**About this exercise**
From the records below, extract only the lines running from the line with "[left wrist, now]" to the line with "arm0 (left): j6", both lines included, reproducing them exactly.

Entries taken from a collection
* * * * *

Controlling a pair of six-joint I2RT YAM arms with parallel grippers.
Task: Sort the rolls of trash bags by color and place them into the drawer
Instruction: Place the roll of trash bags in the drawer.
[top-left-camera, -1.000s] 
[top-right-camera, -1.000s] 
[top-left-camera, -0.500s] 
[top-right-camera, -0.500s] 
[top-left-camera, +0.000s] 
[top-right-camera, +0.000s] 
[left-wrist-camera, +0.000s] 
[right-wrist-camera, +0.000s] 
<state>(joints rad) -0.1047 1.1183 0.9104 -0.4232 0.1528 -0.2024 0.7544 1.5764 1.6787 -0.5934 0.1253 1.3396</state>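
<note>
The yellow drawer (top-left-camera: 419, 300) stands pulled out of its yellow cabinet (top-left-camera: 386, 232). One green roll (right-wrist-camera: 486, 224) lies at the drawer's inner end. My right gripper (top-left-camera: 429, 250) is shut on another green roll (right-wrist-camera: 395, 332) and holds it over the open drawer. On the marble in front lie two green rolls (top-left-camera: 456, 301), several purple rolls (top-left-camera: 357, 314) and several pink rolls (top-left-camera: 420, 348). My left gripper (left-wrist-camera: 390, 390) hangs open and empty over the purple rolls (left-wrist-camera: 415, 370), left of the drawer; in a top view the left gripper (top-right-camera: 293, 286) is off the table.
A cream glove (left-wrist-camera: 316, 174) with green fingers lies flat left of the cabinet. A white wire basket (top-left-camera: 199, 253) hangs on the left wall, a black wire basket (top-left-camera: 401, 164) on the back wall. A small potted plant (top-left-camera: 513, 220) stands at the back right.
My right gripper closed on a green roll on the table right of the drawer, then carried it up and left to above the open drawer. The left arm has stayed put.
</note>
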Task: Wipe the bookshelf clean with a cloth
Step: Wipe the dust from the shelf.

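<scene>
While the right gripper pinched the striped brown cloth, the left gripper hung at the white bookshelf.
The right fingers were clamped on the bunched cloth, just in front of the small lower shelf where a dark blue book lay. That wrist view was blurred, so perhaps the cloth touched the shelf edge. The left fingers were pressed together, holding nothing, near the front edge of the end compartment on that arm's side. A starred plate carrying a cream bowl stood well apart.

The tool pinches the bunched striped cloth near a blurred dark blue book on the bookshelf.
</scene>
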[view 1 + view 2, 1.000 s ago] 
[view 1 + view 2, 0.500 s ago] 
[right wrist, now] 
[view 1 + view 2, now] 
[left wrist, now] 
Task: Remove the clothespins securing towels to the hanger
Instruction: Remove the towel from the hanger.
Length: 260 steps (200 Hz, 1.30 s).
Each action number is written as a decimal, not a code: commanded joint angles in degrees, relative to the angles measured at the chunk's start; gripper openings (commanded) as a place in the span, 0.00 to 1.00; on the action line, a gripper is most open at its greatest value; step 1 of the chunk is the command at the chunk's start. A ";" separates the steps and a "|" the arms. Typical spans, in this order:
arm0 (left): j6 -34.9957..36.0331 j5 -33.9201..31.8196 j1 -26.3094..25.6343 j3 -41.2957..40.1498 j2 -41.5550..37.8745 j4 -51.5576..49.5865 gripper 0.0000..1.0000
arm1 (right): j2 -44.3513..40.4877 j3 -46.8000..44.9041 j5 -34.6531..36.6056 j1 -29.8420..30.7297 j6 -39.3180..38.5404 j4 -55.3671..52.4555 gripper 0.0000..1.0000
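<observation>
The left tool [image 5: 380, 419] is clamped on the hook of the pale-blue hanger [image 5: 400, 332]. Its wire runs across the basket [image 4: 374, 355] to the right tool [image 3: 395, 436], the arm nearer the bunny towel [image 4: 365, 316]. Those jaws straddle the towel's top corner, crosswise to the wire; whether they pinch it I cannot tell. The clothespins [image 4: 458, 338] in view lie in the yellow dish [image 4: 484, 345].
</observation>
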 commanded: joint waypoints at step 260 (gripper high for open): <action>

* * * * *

**Reply to the task**
[left wrist, now] 
Task: Remove the clothespins securing towels to the hanger
Instruction: Remove the towel from the hanger.
Length: 260 steps (200 Hz, 1.30 s).
Each action number is written as a decimal, not a code: commanded joint angles in degrees, relative to the angles measured at the chunk's start; gripper openings (commanded) as a place in the span, 0.00 to 1.00; on the action line, a gripper is most open at its greatest value; step 1 of the chunk is the command at the chunk's start. A ";" separates the steps and a "|" the arms. Typical spans, in this order:
arm0 (left): j6 -34.9957..36.0331 j5 -33.9201..31.8196 j1 -26.3094..25.6343 j3 -41.2957..40.1498 j2 -41.5550..37.8745 j4 -51.5576..49.5865 gripper 0.0000..1.0000

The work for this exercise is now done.